**WHAT IS EXPECTED:** Say how many lines in this listing include the word "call", with no other words in the reply.

**GIVEN INFORMATION:**
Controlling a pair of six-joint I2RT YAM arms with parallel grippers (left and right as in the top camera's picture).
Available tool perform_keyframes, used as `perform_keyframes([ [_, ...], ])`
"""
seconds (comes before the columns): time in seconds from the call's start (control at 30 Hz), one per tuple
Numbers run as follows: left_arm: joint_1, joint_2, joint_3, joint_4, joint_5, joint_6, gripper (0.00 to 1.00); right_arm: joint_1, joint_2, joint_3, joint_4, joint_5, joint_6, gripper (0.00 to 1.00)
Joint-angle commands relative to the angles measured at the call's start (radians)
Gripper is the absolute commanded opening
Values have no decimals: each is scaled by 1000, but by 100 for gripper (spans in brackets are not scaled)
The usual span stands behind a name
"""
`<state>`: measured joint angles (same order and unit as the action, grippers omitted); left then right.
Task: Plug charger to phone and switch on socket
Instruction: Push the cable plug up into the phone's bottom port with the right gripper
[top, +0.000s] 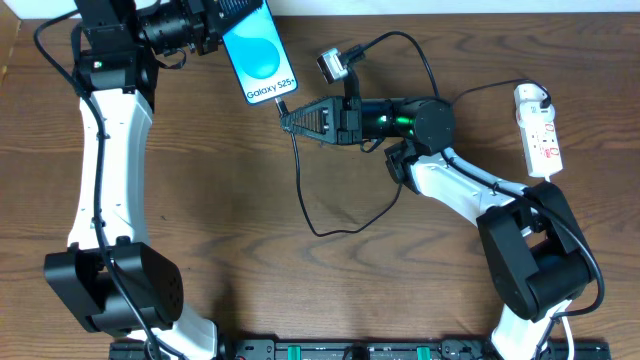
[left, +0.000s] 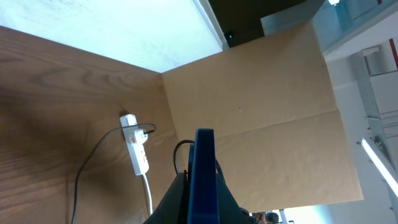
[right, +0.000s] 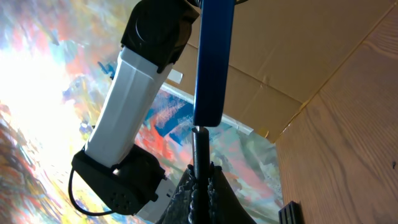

**SOLUTION TO THIS PROBLEM:** 2